◆ **Task**: Retype the data exactly, skipping any picture in it.

◆ **Collected data**:
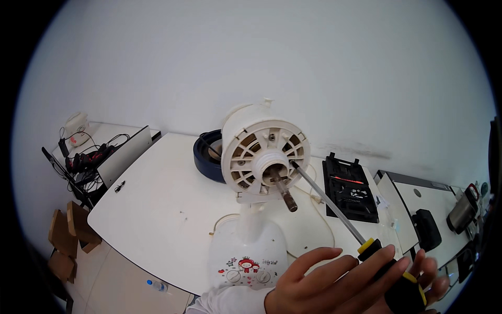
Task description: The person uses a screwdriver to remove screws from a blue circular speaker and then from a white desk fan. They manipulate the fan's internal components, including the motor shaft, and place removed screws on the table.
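A white electric fan stands on the table with its blades and guard off. Its round slotted motor housing [260,159] faces me, and a metal shaft [283,192] sticks out of the hub. A long screwdriver [334,209] with a black and yellow handle reaches into the housing face just right of the hub; the screw under its tip is too small to make out. My left hand [324,282] lies over the handle, fingers pressed along it. Behind the handle shows my right hand [431,277], its fingers curled against it, partly hidden. Cartoon figures decorate the white fan base [225,261].
Behind the fan lies a dark blue round tub [209,165]. An open black tool case [350,191] sits to the right, near a pale cord. A side table beyond holds a metal kettle [463,209]. Cables clutter the left; cardboard boxes [61,235] and a bottle [157,285] are on the floor.
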Available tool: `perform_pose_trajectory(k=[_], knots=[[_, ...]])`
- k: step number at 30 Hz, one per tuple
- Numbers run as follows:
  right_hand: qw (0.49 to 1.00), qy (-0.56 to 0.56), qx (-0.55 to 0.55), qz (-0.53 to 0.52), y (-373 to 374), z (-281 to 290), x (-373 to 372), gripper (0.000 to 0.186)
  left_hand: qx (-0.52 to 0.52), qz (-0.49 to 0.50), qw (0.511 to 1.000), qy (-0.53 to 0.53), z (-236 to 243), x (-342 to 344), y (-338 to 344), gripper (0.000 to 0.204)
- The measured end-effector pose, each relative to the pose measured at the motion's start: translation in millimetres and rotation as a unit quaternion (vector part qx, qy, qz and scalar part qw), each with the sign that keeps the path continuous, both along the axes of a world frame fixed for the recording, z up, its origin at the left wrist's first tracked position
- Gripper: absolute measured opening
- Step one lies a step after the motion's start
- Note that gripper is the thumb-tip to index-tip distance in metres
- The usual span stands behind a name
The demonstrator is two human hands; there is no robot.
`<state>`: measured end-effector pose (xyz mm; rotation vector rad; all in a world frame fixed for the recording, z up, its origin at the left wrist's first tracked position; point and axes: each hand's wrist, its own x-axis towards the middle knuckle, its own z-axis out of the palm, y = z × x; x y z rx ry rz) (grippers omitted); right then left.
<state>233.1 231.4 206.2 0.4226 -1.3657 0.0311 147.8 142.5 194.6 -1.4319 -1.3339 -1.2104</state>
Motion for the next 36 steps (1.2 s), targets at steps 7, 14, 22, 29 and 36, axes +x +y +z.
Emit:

◆ **Solved problem**:
Task description: The person uses a screwdriver to remove screws from a blue circular speaker and then from a white desk fan. They manipulate the fan's internal components, including the motor shaft, and place removed screws on the table.
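A white electric fan stands on the table with its blades and guard off. Its round slotted motor housing [260,159] faces me, and a metal shaft [283,192] sticks out of the hub. A long screwdriver [334,209] with a black and yellow handle reaches into the housing face just right of the hub; the screw under its tip is too small to make out. My left hand [324,282] lies over the handle, fingers pressed along it. Behind the handle shows my right hand [431,277], its fingers curled against it, partly hidden. Cartoon figures decorate the white fan base [225,261].
Behind the fan lies a dark blue round tub [209,165]. An open black tool case [350,191] sits to the right, near a pale cord. A side table beyond holds a metal kettle [463,209]. Cables clutter the left; cardboard boxes [61,235] and a bottle [157,285] are on the floor.
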Available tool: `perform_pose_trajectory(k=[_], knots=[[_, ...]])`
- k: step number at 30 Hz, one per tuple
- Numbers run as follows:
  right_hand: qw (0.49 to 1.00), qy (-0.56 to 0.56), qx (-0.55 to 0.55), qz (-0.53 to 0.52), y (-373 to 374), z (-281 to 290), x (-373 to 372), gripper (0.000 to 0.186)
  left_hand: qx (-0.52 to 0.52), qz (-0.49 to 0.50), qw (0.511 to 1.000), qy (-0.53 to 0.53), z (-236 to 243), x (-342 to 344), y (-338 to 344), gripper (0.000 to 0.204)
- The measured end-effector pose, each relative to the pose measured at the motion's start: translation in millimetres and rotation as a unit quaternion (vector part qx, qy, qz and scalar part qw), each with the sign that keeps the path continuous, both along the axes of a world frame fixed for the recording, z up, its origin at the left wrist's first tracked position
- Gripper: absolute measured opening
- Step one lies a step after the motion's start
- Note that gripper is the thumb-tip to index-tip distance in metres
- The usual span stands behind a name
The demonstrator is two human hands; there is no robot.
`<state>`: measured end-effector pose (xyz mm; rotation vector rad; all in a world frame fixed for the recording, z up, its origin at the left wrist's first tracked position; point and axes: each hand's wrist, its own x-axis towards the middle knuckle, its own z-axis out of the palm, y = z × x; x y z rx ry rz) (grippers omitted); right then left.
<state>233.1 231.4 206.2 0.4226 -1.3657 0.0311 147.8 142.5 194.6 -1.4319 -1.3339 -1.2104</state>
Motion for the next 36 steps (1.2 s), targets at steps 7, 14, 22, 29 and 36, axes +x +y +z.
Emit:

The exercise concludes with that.